Texas Monthly ^ | Andrea Zelinski

Posted on 02/18/2021 5:06:56 PM PST by beancounter13

After winter storms continued to barrage the state Tuesday night, officials with the Electric Reliability Council of Texas (ERCOT), the body overseeing the grid that serves 90 percent of the state’s homes, couldn’t offer a timeline for when power for every Texan would be restored. Over the long weekend, the council had advised local utilities to shed energy use with rolling outages in order to maintain the reliability of the electric system after a surge in demand, or otherwise risk uncontrolled blackouts that will take longer to reverse. Some four million homes in the state had been left in the lurch without energy in the bitter cold—many for over fifty hours—and as of Wednesday morning, 2.7 million homes still lacked power.

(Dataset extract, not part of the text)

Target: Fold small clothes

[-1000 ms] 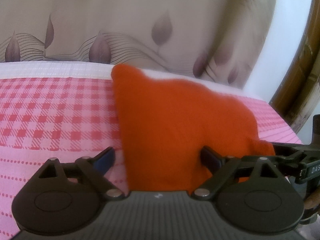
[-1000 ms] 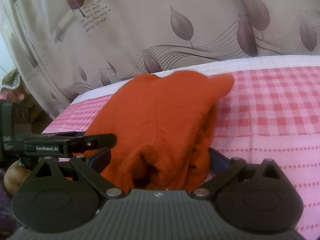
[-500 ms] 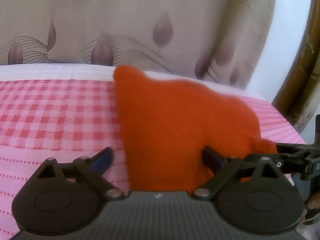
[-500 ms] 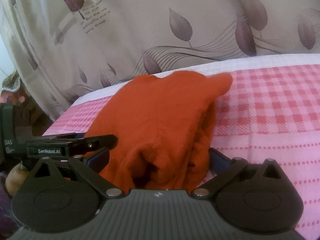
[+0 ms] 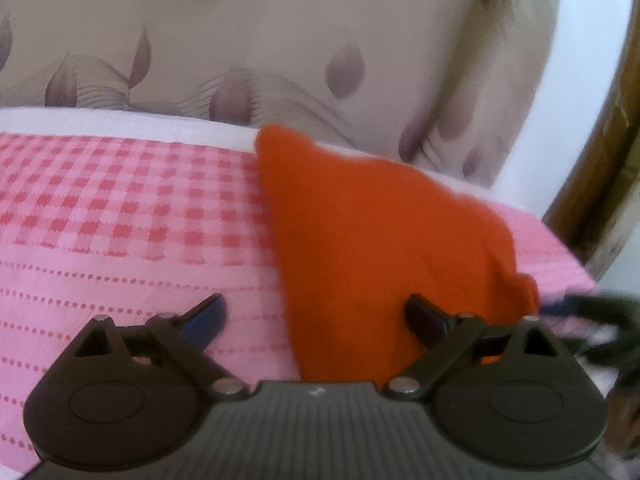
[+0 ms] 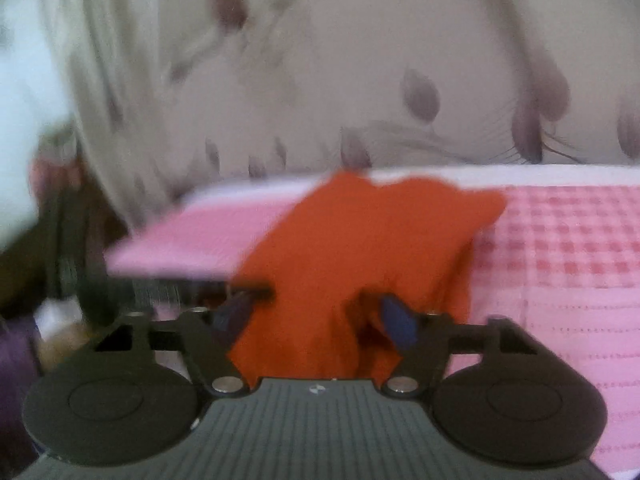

As Texans have fled for hotels, bunked with friends and family, or, without options, hunkered down in their homes watching pipes burst and the water in toilet bowls freeze, lawmakers have questioned whether the council has mismanaged the response. On Tuesday, Governor Greg Abbott said the situation was “unacceptable” and called for the council’s leaders to resign. State legislators are now planning to investigate what led energy generation to drop off when Texans needed it most.

To help make sense of what led to ERCOT’s trouble handling this energy crisis, Texas Monthly spoke with Joshua Rhodes, an energy guru—who was also frozen out of his South Austin home and had temporarily relocated to a warm location in Dripping Springs. Rhodes is a founding partner at IdeaSmiths LLC energy consulting firm and a research assistant at the University of Texas at Austin whose work focuses on the area of smart grid and bulk electricity systems. The interview has been edited for clarity.

(Excerpt) Read more at -texasmonthly-com.cdn.ampproject.org ...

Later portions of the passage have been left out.